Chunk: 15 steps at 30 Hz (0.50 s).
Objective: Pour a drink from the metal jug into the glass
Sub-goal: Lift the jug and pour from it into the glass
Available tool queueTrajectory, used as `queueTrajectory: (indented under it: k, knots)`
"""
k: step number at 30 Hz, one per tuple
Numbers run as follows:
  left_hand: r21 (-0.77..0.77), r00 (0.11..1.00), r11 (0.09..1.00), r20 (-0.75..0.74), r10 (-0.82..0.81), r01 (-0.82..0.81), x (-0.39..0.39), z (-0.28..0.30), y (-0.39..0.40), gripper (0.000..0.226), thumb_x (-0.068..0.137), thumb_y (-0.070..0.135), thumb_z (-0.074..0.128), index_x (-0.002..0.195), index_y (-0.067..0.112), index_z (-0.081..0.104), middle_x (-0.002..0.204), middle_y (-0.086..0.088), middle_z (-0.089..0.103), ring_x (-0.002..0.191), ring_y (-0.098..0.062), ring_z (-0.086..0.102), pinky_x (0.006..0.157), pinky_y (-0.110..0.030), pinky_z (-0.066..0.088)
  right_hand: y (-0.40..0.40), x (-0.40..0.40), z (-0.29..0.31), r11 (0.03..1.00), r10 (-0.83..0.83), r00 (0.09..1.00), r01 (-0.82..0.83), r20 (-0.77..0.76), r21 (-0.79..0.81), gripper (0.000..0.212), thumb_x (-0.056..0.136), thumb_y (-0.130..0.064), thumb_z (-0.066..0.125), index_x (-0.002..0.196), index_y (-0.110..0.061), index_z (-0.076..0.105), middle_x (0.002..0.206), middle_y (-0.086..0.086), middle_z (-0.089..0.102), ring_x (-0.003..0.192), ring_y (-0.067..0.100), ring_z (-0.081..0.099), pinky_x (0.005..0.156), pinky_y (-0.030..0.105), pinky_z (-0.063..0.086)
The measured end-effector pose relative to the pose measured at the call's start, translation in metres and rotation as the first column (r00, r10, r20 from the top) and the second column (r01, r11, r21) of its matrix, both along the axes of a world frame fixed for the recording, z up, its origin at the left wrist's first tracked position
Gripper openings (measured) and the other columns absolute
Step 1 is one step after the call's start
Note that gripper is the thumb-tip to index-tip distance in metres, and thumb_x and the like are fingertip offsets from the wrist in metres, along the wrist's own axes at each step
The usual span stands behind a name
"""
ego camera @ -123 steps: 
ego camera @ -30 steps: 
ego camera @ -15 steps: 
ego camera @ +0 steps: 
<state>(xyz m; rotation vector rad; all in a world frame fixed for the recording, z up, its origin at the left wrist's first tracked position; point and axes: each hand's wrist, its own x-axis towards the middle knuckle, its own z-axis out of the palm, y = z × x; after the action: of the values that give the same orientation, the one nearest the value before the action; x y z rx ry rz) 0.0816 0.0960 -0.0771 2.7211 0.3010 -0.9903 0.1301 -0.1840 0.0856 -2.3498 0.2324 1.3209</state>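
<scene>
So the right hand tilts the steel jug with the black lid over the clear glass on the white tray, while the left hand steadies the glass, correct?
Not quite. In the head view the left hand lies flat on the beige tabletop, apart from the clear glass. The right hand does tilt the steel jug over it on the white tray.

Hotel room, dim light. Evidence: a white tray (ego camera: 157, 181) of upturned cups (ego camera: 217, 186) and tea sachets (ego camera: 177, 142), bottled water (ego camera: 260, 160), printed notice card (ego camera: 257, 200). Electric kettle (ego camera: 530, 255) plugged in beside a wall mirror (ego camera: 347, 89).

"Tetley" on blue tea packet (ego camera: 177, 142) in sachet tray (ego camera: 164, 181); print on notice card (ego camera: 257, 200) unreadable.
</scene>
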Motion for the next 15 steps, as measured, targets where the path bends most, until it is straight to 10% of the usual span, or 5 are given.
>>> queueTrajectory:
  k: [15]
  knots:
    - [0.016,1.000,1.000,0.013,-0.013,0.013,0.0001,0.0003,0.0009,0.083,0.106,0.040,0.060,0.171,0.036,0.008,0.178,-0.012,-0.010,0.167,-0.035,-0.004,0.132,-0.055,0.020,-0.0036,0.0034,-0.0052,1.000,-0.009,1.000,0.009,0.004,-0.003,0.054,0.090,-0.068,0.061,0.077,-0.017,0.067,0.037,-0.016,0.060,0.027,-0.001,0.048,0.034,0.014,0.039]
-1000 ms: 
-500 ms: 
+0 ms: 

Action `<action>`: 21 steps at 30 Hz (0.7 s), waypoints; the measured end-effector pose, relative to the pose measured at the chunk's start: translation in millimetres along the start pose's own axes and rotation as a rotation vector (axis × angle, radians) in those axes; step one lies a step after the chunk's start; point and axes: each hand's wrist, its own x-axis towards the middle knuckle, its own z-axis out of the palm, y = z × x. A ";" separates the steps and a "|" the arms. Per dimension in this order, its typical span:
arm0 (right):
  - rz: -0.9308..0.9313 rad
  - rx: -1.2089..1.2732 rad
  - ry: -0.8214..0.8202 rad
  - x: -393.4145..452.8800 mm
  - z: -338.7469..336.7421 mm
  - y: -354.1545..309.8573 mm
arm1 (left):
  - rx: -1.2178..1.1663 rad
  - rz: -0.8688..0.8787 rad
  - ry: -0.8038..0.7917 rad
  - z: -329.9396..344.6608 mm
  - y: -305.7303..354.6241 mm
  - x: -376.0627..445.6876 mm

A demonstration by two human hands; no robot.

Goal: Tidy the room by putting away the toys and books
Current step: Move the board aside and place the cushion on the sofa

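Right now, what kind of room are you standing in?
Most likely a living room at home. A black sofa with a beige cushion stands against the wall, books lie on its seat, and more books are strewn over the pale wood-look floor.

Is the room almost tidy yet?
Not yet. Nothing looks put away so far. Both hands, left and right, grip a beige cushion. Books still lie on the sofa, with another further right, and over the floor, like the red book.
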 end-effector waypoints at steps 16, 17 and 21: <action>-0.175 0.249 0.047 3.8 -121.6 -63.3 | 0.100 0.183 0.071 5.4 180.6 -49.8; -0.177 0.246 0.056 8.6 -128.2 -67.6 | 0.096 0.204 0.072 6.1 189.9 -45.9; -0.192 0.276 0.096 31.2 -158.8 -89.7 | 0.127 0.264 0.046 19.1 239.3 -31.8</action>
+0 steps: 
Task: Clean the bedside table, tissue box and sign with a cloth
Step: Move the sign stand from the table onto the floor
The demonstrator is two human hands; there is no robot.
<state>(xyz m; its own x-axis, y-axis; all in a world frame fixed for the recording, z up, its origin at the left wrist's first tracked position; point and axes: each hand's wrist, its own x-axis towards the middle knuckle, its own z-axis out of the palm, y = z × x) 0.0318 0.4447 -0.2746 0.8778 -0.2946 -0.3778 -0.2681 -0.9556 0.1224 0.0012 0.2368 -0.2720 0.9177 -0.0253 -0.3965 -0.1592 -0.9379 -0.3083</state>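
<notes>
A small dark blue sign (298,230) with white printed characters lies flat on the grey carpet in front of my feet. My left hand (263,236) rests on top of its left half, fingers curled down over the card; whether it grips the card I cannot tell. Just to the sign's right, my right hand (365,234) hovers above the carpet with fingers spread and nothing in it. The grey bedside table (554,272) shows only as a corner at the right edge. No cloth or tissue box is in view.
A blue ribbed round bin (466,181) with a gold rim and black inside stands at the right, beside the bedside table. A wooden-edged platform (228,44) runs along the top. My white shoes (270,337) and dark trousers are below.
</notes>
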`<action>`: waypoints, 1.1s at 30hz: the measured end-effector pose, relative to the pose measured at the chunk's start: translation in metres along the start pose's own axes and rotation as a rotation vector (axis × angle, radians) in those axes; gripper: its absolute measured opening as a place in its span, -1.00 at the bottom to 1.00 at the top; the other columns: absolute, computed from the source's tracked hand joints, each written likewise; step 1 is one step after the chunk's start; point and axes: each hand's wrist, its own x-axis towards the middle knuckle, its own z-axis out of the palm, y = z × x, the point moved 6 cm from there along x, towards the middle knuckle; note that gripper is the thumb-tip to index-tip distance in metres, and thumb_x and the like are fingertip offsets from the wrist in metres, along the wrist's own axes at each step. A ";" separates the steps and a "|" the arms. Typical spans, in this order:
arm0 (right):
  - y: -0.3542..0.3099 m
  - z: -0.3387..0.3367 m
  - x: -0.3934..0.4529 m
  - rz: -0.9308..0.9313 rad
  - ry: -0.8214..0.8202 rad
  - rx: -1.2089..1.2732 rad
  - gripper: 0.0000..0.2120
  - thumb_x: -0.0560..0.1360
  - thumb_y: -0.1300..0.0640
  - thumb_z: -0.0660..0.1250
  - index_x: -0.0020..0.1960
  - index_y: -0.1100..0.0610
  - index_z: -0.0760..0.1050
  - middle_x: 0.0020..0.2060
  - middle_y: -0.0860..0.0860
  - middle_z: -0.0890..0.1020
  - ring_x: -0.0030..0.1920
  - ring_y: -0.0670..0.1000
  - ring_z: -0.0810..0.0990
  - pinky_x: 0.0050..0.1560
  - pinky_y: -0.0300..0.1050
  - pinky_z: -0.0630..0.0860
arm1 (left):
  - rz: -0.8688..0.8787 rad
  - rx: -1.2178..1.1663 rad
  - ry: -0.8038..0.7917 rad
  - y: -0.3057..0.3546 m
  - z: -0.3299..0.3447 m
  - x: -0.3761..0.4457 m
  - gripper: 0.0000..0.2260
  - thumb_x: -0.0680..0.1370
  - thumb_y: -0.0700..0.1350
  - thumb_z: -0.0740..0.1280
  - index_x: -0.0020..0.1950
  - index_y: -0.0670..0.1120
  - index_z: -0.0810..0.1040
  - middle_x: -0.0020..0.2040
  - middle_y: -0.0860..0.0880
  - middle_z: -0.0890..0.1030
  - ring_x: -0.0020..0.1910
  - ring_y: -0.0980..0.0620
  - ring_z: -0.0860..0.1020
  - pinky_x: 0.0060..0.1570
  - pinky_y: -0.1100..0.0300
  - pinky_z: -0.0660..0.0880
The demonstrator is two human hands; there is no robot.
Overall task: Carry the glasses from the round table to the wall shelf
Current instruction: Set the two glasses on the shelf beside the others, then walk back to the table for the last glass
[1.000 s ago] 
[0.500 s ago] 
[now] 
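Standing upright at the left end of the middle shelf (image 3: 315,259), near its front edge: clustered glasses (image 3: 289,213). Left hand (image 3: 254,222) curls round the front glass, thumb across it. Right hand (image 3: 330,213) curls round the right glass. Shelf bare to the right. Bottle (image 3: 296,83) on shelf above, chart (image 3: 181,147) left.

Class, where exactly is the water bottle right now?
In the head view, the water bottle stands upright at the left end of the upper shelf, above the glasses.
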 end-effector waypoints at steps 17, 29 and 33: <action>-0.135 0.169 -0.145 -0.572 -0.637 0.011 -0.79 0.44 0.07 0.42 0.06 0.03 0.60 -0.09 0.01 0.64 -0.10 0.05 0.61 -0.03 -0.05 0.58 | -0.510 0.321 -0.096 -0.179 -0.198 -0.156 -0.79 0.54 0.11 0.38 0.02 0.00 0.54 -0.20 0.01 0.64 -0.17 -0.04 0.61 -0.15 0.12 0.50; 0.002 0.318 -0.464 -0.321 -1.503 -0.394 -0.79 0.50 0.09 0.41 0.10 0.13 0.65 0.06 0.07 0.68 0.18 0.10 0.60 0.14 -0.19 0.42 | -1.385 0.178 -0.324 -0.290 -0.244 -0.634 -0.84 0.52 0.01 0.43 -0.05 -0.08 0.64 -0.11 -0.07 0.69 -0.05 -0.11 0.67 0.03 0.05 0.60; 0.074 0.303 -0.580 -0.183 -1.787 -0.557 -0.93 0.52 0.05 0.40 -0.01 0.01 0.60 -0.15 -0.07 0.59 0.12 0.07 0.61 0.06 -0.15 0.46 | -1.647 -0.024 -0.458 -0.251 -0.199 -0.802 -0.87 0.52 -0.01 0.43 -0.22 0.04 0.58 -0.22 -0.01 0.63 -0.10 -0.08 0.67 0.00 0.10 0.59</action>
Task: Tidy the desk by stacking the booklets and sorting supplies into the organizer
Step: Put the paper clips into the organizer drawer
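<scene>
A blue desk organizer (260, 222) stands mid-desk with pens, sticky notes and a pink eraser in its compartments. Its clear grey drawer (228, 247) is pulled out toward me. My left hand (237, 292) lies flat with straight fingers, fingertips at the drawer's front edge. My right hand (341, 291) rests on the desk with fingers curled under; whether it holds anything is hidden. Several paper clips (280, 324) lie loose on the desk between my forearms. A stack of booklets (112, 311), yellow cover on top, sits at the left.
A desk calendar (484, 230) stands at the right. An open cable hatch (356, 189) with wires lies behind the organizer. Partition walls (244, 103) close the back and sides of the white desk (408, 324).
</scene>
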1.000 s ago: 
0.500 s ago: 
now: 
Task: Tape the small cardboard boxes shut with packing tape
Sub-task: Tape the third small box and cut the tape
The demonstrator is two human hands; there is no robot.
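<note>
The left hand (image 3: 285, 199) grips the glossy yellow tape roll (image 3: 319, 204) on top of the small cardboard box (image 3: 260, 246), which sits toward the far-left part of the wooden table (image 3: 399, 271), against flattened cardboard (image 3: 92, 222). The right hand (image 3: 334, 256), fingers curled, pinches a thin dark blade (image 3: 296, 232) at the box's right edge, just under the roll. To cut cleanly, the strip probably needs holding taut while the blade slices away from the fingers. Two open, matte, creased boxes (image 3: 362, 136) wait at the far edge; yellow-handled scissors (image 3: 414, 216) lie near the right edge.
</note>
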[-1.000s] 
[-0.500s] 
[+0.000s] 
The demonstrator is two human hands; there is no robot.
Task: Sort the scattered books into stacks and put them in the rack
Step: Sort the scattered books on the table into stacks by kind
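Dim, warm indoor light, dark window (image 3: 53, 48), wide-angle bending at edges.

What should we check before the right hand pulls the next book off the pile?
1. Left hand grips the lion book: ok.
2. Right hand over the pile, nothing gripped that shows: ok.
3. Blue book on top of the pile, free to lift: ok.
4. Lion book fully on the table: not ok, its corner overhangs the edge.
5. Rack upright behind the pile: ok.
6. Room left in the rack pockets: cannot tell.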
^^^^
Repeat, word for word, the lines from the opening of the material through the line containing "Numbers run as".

Chunk: 15 steps at 30 Hz (0.50 s).
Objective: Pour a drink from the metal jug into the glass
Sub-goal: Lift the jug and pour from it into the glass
Available tool queueTrajectory, used as `queueTrajectory: (indented under it: k, knots)`
"""
k: step number at 30 Hz, one per tuple
Numbers run as follows:

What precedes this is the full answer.